Suppose 1.2 mol of a monatomic ideal gas initially at 11 L and 300 K is heated at constant volume to 590 K, allowed to expand isothermally to its initial pressure, and finally compressed at constant pressure to its original volume, pressure, and temperature. During the cycle, what are (a) the net energy entering the system (the gas) as heat and (b) the net work done by the gas? (c) What is the efficiency of the cycle?

ok so here's what i got, (Ta, Va, refer to point a's temp, volume, etc) did some work and i figured these numbers out

Pa= .40625atm = 41163.28 Pa
Va= .0042 cubic meters
Ta= 21 Kelvin
Pb= 13atm = 1317225 Pa
Vb= .0042 cubic meters
Tb= 666 Kelvin
Pc= .40625 atm = 41163.28 Pa
Vc= .0336 cubic meters
Tc= 166 Kelvin

Now, I am not sure if I am using the right formulas?

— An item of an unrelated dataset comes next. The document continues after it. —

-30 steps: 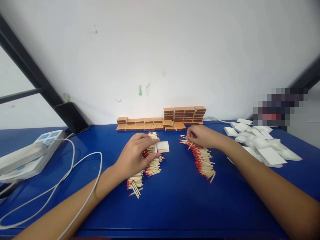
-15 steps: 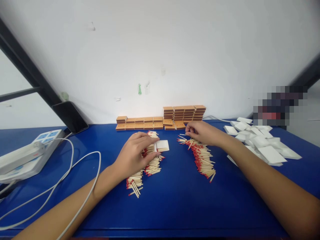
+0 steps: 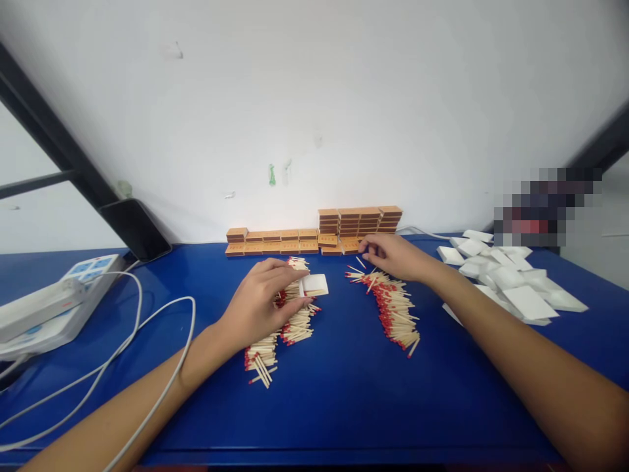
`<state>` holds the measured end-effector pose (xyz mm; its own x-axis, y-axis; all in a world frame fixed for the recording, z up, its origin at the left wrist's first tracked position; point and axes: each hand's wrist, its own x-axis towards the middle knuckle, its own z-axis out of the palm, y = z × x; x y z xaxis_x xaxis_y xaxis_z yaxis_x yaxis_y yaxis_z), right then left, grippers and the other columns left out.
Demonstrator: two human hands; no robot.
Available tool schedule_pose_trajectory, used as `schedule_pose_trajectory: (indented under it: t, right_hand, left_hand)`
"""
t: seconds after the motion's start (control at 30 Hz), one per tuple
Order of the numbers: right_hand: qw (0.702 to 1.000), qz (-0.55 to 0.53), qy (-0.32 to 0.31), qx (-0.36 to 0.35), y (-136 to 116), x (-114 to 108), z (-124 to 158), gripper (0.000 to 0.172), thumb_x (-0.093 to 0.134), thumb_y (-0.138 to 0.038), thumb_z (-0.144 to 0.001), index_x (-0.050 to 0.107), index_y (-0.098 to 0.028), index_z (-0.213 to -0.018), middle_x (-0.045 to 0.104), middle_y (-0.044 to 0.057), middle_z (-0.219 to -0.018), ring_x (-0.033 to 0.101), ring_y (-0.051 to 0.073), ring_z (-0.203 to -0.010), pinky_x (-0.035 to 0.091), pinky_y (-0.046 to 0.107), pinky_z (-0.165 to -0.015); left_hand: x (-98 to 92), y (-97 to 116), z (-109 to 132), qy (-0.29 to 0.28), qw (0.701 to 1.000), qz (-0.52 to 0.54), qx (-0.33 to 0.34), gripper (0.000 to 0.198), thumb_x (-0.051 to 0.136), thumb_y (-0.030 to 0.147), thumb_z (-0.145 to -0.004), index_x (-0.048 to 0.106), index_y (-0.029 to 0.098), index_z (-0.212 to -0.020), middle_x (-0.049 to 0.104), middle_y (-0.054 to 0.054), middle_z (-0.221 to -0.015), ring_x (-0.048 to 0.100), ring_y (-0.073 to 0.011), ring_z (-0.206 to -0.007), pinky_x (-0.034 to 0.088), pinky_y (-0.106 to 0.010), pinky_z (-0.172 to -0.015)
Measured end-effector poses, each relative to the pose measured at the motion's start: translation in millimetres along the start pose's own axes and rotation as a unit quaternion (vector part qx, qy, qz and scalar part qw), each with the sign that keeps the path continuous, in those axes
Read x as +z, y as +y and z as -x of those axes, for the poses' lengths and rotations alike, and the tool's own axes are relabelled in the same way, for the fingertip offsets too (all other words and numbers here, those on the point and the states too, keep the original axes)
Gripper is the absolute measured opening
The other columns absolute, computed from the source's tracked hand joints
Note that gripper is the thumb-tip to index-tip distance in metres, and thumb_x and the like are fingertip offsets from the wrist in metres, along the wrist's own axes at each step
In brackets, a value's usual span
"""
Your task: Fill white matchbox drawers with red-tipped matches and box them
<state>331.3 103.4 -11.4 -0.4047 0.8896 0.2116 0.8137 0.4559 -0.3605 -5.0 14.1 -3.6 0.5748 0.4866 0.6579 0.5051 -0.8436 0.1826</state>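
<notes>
My left hand is closed on a small white matchbox tray, held between thumb and fingers. A few matches lie along the tray's lower side. Under and beside this hand spreads a pile of red-tipped matches, partly hidden by the fingers. My right hand hovers at the far end of a second match pile, its fingers curled into a pinch. Just below its fingertips is a single match; whether the fingers grip it is hard to make out.
Orange matchboxes are stacked in a row along the wall. White trays lie heaped at the right. A power strip with a loose white cable is at left, the cable crossing over my left forearm. A dark phone-like slab leans behind.
The match under my right fingertips has turned to a steeper slant, and the right hand has shifted slightly. My left hand keeps its hold on the tray. The whole view has moved slightly.
</notes>
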Motion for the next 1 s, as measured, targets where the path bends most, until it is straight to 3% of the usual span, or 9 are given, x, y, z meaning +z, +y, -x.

DeltaE (internal energy) = (3/2)nRT ?
Q = nC DeltaT ?
W = nC DeltaT ?

I'm not sure if i wrote them wrong in my notes or something, but is this not how you get the heat, work, energy for each transition?

And then, after the full cycle, DeltaE should = 0 correct?Also, i need to get this answered asap as i have a lab writeup due tomorrow... given volume, diameter of a cylinder, initial room pressure, how do you find the pressure of a gas inside said cylinder?

 

[jbsteele]

To find the pressure of a gas inside a cylinder, you need to use the ideal gas law. The ideal gas law states that PV = nRT, where P is pressure, V is volume, n is the number of moles of the gas, R is the ideal gas constant, and T is temperature. You can rearrange this equation to solve for P, giving P = (nRT)/V. So, if you know the volume, number of moles, temperature, and ideal gas constant, you can calculate the pressure of the gas inside the cylinder.